Once you find the line with "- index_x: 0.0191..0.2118" in the entries below, return exactly every line from it through the line with "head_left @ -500".

*Records for the task:*
- - -
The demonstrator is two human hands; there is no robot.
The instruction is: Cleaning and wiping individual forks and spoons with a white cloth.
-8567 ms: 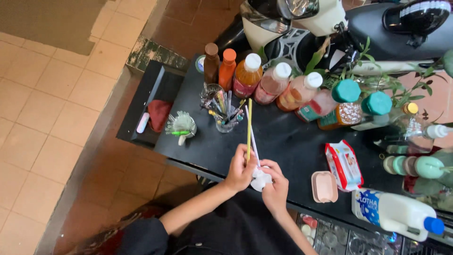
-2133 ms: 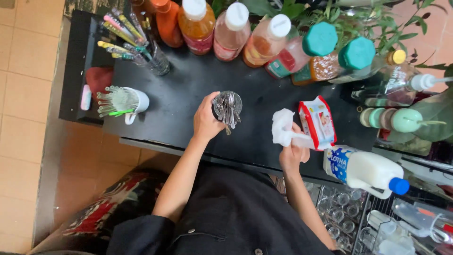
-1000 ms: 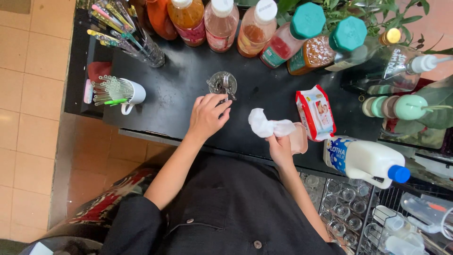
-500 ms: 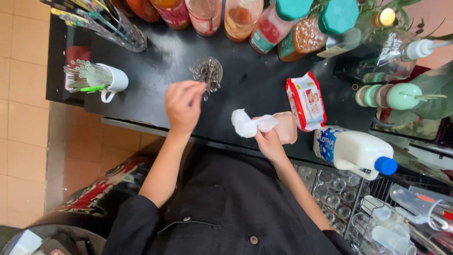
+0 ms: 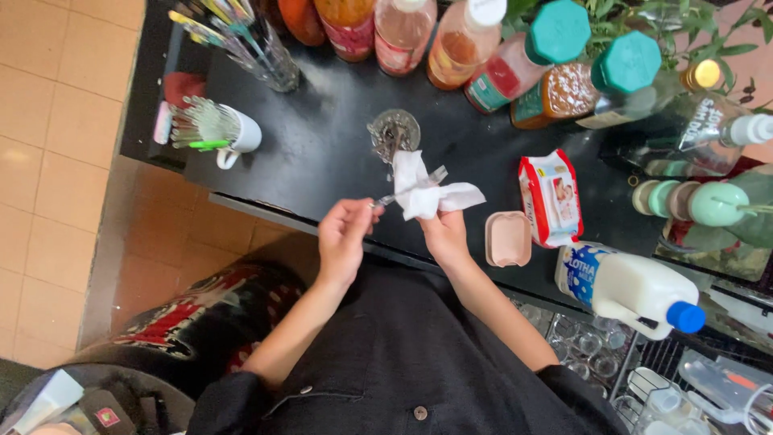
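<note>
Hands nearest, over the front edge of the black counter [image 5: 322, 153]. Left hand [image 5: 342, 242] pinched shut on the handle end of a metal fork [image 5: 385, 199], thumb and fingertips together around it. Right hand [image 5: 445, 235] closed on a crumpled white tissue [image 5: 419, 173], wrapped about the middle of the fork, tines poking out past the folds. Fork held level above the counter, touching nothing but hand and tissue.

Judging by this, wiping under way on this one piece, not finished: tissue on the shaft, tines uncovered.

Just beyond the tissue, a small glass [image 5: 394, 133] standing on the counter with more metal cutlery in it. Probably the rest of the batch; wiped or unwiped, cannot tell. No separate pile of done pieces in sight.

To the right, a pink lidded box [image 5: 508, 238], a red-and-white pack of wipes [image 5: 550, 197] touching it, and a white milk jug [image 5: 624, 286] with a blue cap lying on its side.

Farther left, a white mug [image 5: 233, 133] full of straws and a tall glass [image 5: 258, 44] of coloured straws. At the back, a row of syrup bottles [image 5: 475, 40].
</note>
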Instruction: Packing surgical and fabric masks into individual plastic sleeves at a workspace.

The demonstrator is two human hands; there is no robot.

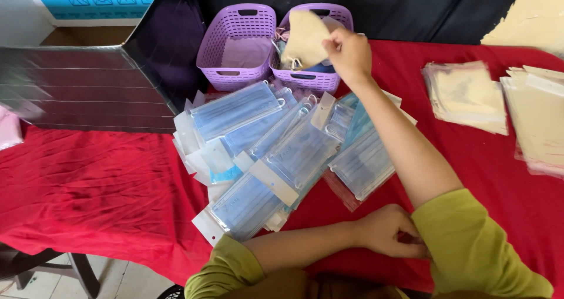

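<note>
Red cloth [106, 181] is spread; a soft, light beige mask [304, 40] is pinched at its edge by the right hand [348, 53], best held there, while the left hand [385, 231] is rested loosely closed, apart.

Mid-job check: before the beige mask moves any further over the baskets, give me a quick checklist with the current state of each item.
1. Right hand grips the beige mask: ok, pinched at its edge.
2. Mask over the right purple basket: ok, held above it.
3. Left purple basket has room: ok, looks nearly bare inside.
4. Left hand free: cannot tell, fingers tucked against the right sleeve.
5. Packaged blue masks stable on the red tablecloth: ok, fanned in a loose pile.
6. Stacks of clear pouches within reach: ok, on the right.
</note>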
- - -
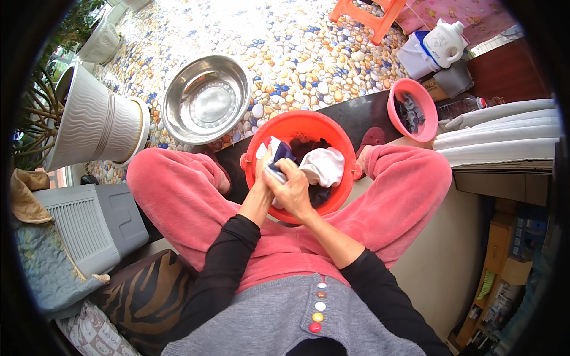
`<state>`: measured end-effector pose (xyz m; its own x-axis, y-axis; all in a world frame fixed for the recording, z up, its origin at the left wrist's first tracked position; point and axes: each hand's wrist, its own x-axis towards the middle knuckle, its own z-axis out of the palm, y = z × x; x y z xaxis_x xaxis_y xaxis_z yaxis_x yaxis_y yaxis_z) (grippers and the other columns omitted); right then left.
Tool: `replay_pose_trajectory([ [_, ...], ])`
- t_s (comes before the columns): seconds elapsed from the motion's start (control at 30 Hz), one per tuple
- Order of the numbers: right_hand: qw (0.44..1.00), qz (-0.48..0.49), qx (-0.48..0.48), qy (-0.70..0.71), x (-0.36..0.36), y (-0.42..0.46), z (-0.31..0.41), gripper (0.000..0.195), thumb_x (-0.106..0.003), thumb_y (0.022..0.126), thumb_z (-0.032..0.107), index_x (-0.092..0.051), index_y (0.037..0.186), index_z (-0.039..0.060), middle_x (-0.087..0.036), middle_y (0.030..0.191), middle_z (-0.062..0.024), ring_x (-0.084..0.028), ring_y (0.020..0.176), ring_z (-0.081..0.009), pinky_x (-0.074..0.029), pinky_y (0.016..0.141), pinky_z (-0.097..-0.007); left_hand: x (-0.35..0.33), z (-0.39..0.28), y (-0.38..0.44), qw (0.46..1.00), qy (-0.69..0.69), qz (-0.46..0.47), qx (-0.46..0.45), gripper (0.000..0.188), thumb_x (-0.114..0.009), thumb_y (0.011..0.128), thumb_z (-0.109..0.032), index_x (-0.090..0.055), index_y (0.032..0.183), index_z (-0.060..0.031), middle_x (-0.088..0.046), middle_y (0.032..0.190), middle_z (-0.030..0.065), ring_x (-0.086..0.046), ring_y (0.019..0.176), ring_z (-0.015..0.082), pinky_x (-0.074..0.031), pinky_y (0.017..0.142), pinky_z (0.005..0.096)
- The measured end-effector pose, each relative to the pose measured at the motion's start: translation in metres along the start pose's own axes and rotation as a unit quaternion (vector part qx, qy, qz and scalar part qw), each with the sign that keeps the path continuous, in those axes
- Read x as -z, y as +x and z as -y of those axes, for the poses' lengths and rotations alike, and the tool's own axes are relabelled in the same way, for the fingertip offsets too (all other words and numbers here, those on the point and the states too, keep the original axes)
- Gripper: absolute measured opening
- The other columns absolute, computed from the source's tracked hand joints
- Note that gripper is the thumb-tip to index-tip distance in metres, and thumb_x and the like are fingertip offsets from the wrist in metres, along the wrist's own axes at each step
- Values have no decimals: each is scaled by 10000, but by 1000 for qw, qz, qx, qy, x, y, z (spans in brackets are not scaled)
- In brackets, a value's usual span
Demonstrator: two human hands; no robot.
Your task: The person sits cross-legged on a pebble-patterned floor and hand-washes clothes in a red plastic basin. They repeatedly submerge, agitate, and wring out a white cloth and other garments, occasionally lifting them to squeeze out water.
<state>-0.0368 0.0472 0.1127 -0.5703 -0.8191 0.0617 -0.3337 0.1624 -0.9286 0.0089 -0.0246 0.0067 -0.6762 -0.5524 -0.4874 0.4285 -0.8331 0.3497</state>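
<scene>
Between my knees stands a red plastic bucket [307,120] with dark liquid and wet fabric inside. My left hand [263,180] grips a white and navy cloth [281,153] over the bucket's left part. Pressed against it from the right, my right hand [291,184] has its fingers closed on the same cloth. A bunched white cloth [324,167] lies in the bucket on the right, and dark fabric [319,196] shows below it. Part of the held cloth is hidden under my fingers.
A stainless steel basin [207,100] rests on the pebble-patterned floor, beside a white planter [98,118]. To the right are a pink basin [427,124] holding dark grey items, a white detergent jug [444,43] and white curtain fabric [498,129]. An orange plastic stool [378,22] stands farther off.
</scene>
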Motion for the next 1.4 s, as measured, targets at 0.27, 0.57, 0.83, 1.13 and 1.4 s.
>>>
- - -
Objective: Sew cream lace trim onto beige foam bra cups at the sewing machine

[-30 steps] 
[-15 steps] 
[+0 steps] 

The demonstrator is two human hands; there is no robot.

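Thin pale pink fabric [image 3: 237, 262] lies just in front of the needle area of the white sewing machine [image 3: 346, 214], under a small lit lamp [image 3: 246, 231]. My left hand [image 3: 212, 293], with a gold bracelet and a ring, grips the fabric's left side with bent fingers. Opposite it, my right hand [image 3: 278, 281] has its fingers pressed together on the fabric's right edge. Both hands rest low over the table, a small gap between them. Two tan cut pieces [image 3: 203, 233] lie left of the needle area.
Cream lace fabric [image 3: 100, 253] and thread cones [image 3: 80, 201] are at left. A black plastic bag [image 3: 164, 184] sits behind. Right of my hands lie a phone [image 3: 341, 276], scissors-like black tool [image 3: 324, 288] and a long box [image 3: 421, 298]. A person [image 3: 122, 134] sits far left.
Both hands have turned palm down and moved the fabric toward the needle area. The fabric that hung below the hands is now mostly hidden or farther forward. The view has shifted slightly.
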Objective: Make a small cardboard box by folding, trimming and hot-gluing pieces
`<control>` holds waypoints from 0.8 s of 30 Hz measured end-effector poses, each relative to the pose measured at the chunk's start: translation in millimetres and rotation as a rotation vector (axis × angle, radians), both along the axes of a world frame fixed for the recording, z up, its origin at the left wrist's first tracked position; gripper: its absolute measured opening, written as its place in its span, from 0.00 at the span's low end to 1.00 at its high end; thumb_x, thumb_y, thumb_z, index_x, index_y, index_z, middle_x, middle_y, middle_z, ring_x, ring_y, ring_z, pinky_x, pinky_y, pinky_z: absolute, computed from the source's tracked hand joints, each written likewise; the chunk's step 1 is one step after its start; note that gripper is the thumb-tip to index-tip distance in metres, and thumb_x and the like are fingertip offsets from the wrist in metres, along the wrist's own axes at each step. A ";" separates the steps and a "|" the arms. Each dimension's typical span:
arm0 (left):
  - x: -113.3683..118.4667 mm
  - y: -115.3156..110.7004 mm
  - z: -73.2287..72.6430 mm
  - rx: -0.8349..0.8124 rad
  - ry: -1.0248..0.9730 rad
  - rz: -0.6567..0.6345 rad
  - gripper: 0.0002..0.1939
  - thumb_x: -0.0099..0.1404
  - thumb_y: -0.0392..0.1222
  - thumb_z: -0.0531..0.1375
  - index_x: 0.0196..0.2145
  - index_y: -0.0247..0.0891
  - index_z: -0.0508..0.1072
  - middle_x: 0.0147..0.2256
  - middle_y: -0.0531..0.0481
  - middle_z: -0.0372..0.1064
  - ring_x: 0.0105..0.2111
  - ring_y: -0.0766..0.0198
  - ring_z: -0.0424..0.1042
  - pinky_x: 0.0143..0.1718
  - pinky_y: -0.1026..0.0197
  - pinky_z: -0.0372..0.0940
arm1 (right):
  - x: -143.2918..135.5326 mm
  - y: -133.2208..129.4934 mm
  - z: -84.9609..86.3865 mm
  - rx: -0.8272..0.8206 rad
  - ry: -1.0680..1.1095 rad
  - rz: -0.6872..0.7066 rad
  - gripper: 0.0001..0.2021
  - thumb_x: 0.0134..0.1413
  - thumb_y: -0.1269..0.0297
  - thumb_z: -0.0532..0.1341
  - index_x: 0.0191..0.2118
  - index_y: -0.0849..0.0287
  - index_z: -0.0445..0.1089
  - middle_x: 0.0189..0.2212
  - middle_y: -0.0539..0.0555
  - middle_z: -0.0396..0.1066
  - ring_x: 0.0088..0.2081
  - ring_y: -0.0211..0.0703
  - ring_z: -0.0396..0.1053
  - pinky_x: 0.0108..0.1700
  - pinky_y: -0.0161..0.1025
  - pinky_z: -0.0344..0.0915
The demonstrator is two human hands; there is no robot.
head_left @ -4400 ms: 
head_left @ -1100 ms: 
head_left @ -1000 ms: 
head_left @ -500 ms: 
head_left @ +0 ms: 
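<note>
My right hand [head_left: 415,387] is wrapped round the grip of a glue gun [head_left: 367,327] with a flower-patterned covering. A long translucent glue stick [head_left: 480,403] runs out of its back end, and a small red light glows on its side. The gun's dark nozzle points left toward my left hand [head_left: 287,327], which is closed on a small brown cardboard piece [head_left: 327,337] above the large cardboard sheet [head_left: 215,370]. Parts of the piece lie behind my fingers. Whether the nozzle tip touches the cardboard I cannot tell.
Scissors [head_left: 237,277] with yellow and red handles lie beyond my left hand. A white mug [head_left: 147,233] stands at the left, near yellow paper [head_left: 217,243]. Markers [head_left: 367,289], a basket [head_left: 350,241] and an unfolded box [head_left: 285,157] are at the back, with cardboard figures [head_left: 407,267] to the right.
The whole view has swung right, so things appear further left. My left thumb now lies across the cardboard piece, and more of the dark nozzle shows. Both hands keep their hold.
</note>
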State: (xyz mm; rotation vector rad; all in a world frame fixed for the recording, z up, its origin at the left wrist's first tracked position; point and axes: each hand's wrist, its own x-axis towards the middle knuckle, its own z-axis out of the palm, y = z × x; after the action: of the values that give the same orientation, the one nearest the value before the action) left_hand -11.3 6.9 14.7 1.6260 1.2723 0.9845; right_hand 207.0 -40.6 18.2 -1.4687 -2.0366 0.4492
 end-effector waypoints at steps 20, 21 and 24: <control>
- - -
*Exercise result:*
  - index_x: 0.0191..0.2118
  - index_y: -0.0849..0.0287
  - index_z: -0.0445..0.1089
  - middle_x: 0.0189..0.2212
  - middle_y: -0.0539..0.0555
  - middle_z: -0.0396..0.1066
  - ring_x: 0.0088..0.2081
  - ring_y: -0.0211..0.0703
  - ring_z: -0.0396..0.1053
  - pinky_x: 0.0108..0.1700
  - pinky_y: -0.0161..0.1025
  - pinky_z: -0.0344..0.0915
The demonstrator is two human hands; there is no robot.
head_left @ -4400 ms: 
head_left @ -1100 ms: 
head_left @ -1000 ms: 
head_left @ -500 ms: 

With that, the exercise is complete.